Your task is to repeat the entries exactly from their first line through the line with "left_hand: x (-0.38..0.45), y", and to stop there.

----

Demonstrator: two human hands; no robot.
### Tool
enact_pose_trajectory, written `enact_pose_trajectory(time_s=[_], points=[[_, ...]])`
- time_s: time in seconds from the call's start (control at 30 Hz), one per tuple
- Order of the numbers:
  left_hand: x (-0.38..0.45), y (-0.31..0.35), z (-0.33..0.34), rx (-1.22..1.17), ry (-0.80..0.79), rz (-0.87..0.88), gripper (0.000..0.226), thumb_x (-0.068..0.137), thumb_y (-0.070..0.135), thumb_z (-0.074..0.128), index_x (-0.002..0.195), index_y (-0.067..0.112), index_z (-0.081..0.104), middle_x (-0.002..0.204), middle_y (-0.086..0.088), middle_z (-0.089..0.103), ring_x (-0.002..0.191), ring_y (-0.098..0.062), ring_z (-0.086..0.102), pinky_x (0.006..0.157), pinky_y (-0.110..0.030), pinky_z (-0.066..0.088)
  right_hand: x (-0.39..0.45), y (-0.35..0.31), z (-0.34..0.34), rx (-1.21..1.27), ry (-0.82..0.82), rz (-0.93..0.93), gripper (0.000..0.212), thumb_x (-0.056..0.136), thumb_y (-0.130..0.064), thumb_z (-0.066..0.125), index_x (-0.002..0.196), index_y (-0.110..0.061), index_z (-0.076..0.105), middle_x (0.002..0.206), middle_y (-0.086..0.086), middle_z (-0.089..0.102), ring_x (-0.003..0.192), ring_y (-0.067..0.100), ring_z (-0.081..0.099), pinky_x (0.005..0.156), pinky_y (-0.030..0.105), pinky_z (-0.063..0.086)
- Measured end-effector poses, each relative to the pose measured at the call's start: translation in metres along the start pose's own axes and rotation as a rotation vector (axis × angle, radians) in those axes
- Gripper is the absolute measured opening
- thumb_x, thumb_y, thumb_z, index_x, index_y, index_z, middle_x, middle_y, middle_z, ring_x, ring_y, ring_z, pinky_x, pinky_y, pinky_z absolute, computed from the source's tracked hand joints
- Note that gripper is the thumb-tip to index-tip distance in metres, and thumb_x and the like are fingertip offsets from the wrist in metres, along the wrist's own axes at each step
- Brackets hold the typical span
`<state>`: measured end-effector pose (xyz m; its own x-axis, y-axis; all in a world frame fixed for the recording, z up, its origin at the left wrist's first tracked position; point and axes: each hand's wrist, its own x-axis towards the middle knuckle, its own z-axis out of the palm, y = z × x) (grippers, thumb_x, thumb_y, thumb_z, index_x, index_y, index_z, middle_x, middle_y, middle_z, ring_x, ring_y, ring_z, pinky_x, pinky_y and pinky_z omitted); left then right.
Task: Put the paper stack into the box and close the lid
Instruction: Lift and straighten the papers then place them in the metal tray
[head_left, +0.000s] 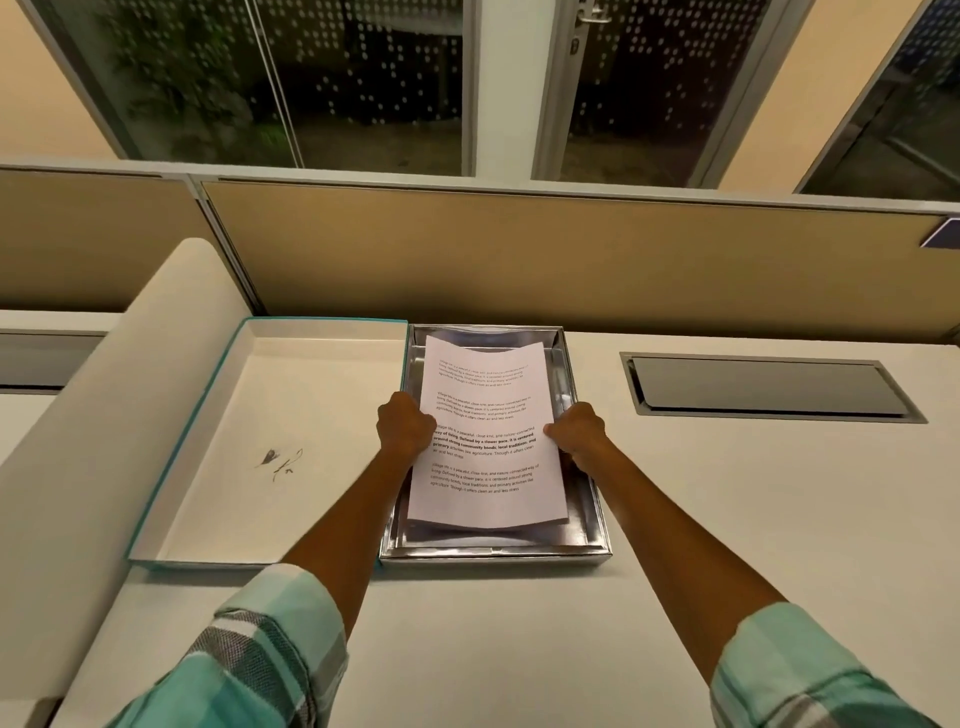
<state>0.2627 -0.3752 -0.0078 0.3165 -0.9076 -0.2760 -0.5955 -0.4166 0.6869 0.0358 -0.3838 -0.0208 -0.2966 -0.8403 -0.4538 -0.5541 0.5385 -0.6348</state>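
Observation:
A white paper stack (485, 499) with printed text hovers just over a shiny silver box (493, 552) on the desk. My left hand (404, 425) grips the stack's left edge and my right hand (576, 432) grips its right edge, both about halfway along. The sheets bow upward a little at the near and far ends. The box lid (291, 400), teal outside and white inside, lies open and upside down directly left of the box, touching it. A small dark mark shows on the lid's inner face.
A beige partition wall (519, 249) runs along the back of the desk. A grey cable hatch (763, 387) is set into the desk to the right. A curved cream divider (104, 415) borders the left side.

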Motion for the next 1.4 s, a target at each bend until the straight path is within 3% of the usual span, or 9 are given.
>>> enact_pose_trajectory(time_s=[0.17,0.27,0.43,0.63,0.8,0.9,1.17,1.4], points=[[-0.002,0.001,0.007,0.05,0.025,-0.005,0.027,0.09,0.013,0.059,0.112,-0.002,0.057,0.118,-0.021,0.066,0.103,-0.039,0.065,0.088,-0.043,0.053,0.0,0.002,0.002,-0.04,0.041,-0.009,0.024,0.091,-0.016,0.063,0.109,-0.002,0.058,0.109,0.015,0.067,0.078,0.023,0.061,0.065,0.029,0.048],[-0.004,0.003,0.01,0.083,0.019,0.0,0.032,0.09,0.012,0.059,0.117,-0.003,0.055,0.121,-0.022,0.064,0.107,-0.04,0.064,0.091,-0.045,0.052,-0.003,0.001,0.004,-0.033,0.045,-0.012,0.029,0.092,-0.019,0.061,0.116,-0.005,0.057,0.113,0.014,0.067,0.087,0.028,0.067,0.067,0.03,0.051],[-0.008,0.004,0.013,0.098,-0.034,0.011,0.036,0.087,0.012,0.064,0.119,0.0,0.055,0.122,-0.02,0.065,0.105,-0.038,0.065,0.087,-0.042,0.054,-0.011,0.001,0.008,0.023,-0.016,-0.02,0.031,0.091,-0.023,0.061,0.118,-0.006,0.055,0.118,0.014,0.066,0.097,0.031,0.068,0.067,0.029,0.052],[-0.021,0.011,0.012,-0.043,-0.076,-0.048,0.057,0.088,0.025,0.064,0.134,0.004,0.039,0.133,-0.017,0.057,0.12,-0.037,0.057,0.096,-0.044,0.049,-0.017,0.008,0.004,0.1,-0.091,-0.021,0.042,0.089,-0.029,0.064,0.123,-0.006,0.055,0.124,0.012,0.064,0.084,0.018,0.055,0.05,0.018,0.038],[-0.039,0.002,0.01,-0.28,-0.08,-0.049,0.059,0.094,0.036,0.054,0.144,0.013,0.032,0.143,-0.013,0.051,0.127,-0.036,0.052,0.1,-0.044,0.045,-0.027,0.019,0.002,0.16,-0.129,-0.015,0.056,0.091,-0.043,0.058,0.132,-0.007,0.047,0.131,0.011,0.058,0.112,0.03,0.059,0.082,0.034,0.049],[-0.047,-0.006,0.01,-0.327,-0.11,-0.029,0.057,0.096,0.045,0.043,0.146,0.02,0.031,0.145,-0.01,0.048,0.127,-0.036,0.051,0.101,-0.048,0.044,-0.036,0.026,0.004,0.207,-0.137,-0.028,0.055,0.092,-0.048,0.054,0.131,-0.01,0.049,0.127,0.01,0.061,0.105,0.029,0.062,0.081,0.036,0.052],[-0.052,-0.012,0.009,-0.422,-0.242,-0.003,0.063,0.093,0.06,0.027,0.146,0.026,0.033,0.148,-0.01,0.046,0.129,-0.038,0.05,0.107,-0.059,0.04,-0.045,0.032,0.009,0.288,-0.196,-0.051,0.06,0.094,-0.055,0.043,0.136,-0.013,0.049,0.133,0.009,0.06,0.119,0.031,0.058,0.103,0.046,0.048],[-0.057,-0.009,0.002,-0.461,-0.331,0.034,0.083,0.074,0.072,0.024,0.147,0.031,0.029,0.149,-0.006,0.045,0.129,-0.035,0.05,0.108,-0.06,0.037,-0.05,0.03,0.007,0.358,-0.257,-0.057,0.064,0.094,-0.058,0.039,0.142,-0.015,0.042,0.138,0.011,0.057,0.121,0.032,0.058,0.104,0.048,0.047]])
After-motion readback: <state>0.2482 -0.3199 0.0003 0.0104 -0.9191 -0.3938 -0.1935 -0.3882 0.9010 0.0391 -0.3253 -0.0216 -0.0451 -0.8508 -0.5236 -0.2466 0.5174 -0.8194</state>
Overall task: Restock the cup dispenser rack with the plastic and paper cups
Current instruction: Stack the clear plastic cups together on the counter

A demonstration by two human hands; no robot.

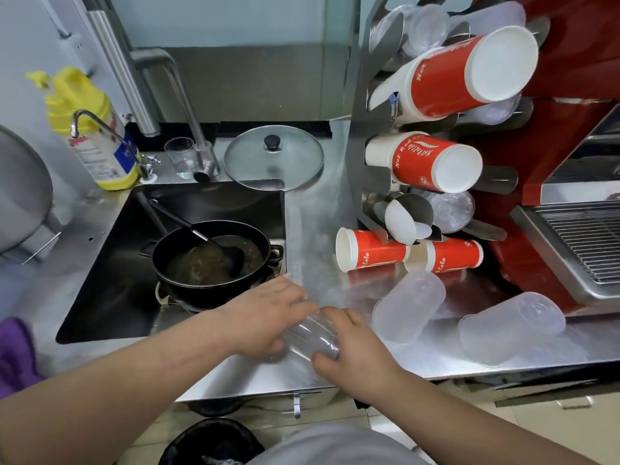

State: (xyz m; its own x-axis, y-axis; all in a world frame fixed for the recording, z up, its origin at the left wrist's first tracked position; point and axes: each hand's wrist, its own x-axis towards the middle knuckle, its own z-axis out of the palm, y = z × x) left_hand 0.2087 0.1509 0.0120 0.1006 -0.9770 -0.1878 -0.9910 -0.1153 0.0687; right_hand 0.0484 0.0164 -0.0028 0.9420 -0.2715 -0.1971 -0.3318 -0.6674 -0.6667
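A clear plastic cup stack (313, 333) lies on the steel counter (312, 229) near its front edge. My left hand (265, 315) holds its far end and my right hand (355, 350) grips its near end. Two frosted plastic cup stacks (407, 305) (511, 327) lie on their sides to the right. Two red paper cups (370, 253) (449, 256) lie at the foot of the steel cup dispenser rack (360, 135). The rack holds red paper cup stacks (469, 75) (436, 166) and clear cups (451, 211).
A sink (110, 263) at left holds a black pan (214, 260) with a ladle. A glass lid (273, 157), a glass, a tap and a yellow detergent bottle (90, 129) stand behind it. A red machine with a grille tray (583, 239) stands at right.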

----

- _RESPONSE AREA_:
Demonstrator: two human hands; no robot.
### Tool
enact_pose_trajectory, written `enact_pose_trajectory(time_s=[_], points=[[_, ...]])`
- time_s: time in seconds from the call's start (control at 30 Hz), one per tuple
- Order of the numbers:
  left_hand: x (-0.38..0.45), y (-0.31..0.35), z (-0.33..0.34), rx (-1.22..1.17), ry (-0.80..0.79), rz (-0.87..0.88), gripper (0.000..0.226), thumb_x (-0.068..0.137), thumb_y (-0.070..0.135), thumb_z (-0.074..0.128), index_x (-0.002..0.195), index_y (-0.067..0.112), index_z (-0.081..0.104), middle_x (-0.002..0.204), middle_y (-0.086..0.088), middle_z (-0.089..0.103), ring_x (-0.002..0.191), ring_y (-0.098..0.062), ring_z (-0.086..0.102), pinky_x (0.006..0.157), pinky_y (-0.110..0.030), pinky_z (-0.066..0.088)

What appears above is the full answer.